This was written in 1968 and was supposedly the inspiration for the
popular TV series ‘Upstairs Downstairs’ and (much later) Downton Abbey.
The author describes her impoverished childhood, and then her
experiences of working in service for various wealthy families, first as
a kitchen maid and later as a cook.
The writing style is best
described as naive. It reads as if she were simply chatting about her
life, talking in her everyday manner, with all the repetitions and
clichés intact. Everything is ‘marvellous’ or ‘tremendous’ or ‘I
remember an occasion...’. I have an image of her as an old lady sitting
in a wing chair beside the fire, telling her tales as someone (a
favourite neice, perhaps) takes down her words. Which is the intention, I
daresay.
The early chapters about her childhood and family are
fairly stilted and dull, although there are occasional anecdotes that
liven things up, and the author’s own personality shines through.
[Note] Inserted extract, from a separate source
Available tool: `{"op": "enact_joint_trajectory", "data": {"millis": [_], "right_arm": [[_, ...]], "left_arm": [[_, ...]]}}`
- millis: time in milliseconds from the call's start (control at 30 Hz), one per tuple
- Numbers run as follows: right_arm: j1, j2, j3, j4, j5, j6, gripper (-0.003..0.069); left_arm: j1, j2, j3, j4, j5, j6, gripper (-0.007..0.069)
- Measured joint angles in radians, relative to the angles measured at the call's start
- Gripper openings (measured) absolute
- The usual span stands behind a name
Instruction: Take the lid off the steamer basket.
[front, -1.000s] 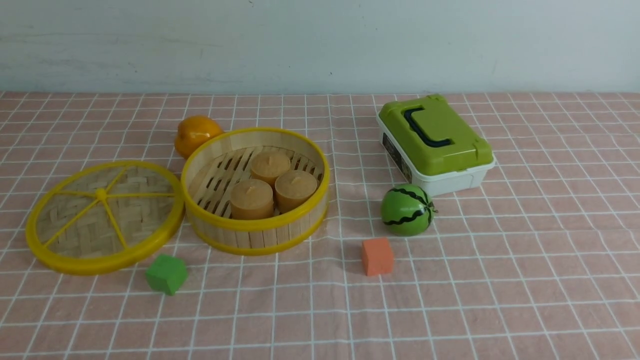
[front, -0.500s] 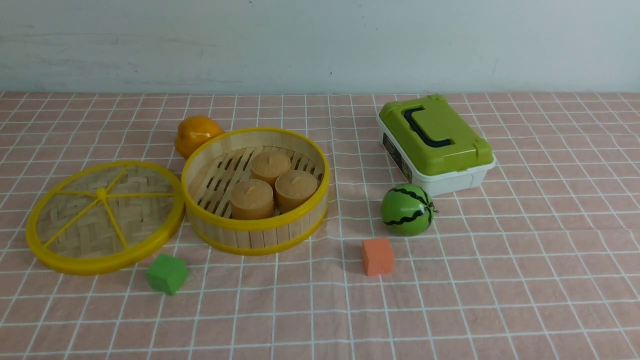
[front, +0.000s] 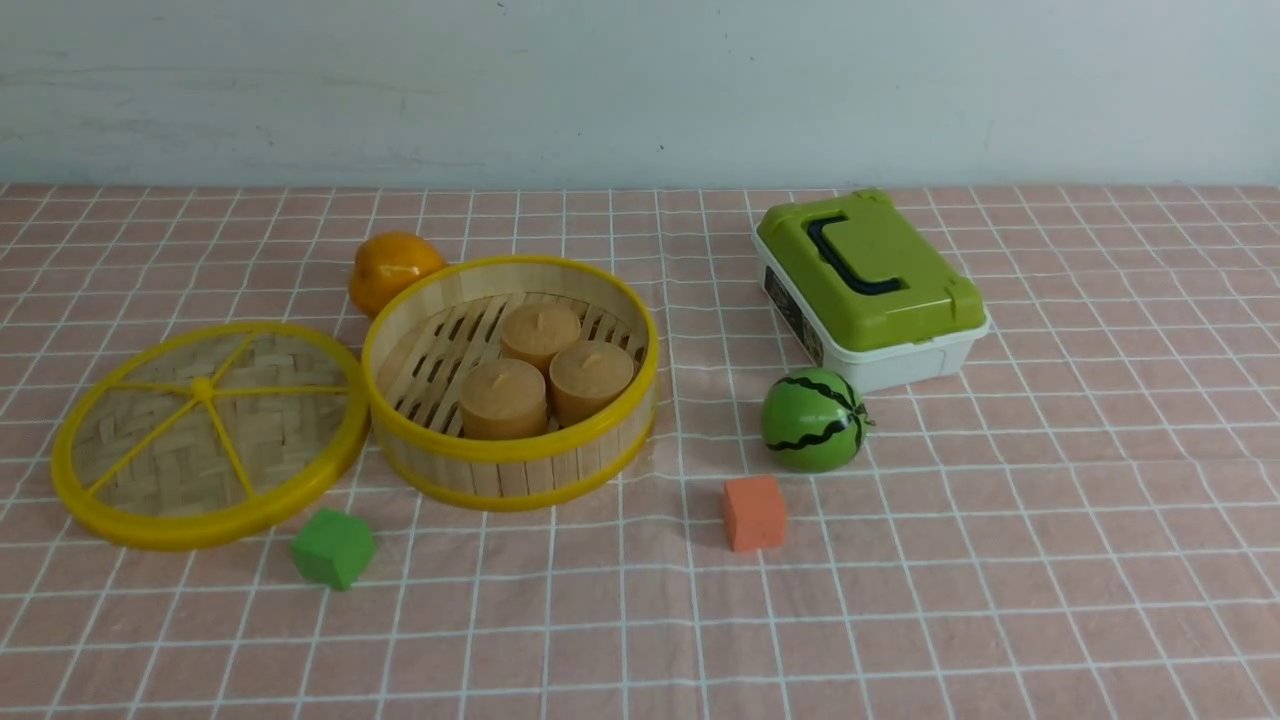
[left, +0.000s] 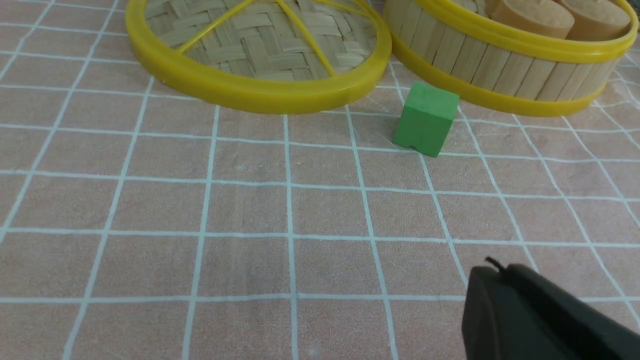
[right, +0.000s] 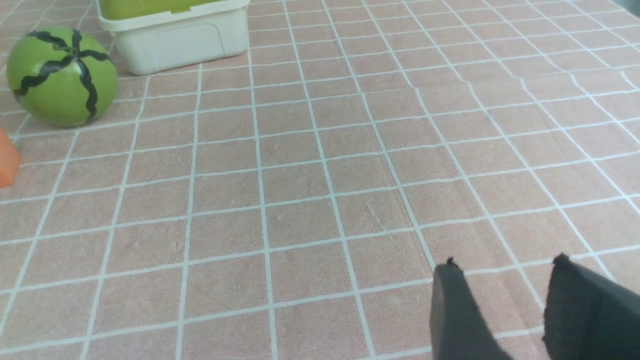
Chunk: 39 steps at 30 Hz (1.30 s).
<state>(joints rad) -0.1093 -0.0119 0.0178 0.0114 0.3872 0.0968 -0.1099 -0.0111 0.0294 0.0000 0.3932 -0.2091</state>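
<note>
On the checked pink tablecloth (front: 1000, 560) nothing has stirred over the last second: every object sits exactly where it did, and neither arm shows in the front view. To my eye that stillness means the job is finished. The lid (front: 205, 432) lies flat on the cloth at the robot's left of the steamer basket (front: 510, 380), its yellow rim just touching or all but touching the basket's side, with its spokes facing up. The basket itself stands open.

Inside the basket are three tan, candle-like cylinders (front: 540, 375), huddled together toward the near right of the slatted floor; the rest of the floor is bare. The white box with the green lid (front: 870, 285) stands well apart on the right, closed, so what it holds cannot be seen.

Around these lie an orange fruit (front: 390, 265) behind the basket, a green cube (front: 333, 547) just in front of the lid, a toy watermelon (front: 813, 420) near the box and an orange cube (front: 754, 512) in front of it.

The right gripper (right: 505, 310) hangs low over bare cloth, its two dark fingers apart and holding nothing. Of the left gripper (left: 530, 315) only one dark finger shows at the frame's corner, so I cannot tell how its jaws stand.
</note>
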Motion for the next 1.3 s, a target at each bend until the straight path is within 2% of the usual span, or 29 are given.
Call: {"op": "enact_joint_trajectory", "data": {"millis": [1300], "right_arm": [[0.0,0.0,0.0,0.0,0.0,0.0,0.0241]], "left_arm": [[0.0,0.0,0.0,0.0,0.002,0.0,0.0013]]}}
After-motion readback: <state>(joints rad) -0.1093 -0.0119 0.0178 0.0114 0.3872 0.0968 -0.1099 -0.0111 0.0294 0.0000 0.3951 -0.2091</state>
Bolshy
is the word that comes to my mind. She’s definitely not a meek and mild
sort, and you wouldn’t think that a life of servitude to the upper
classes would suit her, really. Once she starts work as a kitchenmaid,
her asides about the disparity of life above and below stairs become an
entertaining feature. Upstairs is furnished with plush carpets, elegant
draperies and fine furniture, while downstairs is lino and wobbly
cast-off chairs. Vast quantities of food are cooked, picked at and later
thrown away by the fussy family upstairs, while down below the servants
never have quite enough to eat.
At first, as the harrassed and
put-upon kitchen maid, the chapters are full of grumbles, but as she
branches out and becomes a cook, there’s more about the pleasures of
life downstairs and the humour shines through. The most interesting
aspect, for me, was the difference between those employers who treated
their staff as little more than slaves, and those, more enlightened, who
treated them as people. Some houses the author worked in provided
properly furnished rooms for the servants, with plenty of modern
equipment and good wages, and the staff were generally contented and
stayed for many years. It was an era of transition, the period between
the wars when staff were increasingly hard to find and so conditions had
to improve, but some grand folk apparently adapted better than others
to the new circumstances.
The author was always focused on
getting a husband and thereby escaping from domestic service altogether,
but it seemed to me that her married life was in many ways harder and
less comfortable than her life as a cook. Certainly she had more
freedom, but she was never well off, and at times was desperate for
money. But at least she had the intelligence to see the value of
education, and took evening classes and read a great deal. This
(combined with her bolshy nature) gave her a certain self-confidence. My
favourite moment from the book is when her posh employer tells her off
for damaging a mirror. ‘You must treat things better, Margaret,’ she
said. ‘Don’t you love good objects?’ ‘No, I don’t, Mrs Schwab,’ I said.
‘To me they’re just material things; I have an affinity with G. K.
Chesterton who wrote about the malignity of inanimate objects,’ I said,
‘and I think they are malign because they take up so much of my time,
dusting, polishing, and cleaning them.’ At this point in her life, she
was a daily cleaner, and any daily who can answer back with such a quote
(the malignity of inanimate objects!) is at least the equal of her
employer, in my view.
Not the best written book ever, and it
starts slowly, but it’s still a fascinating look at a lost way of life,
and an entertaining read. Three stars.
What a pity the book wasn't narrated in a better way!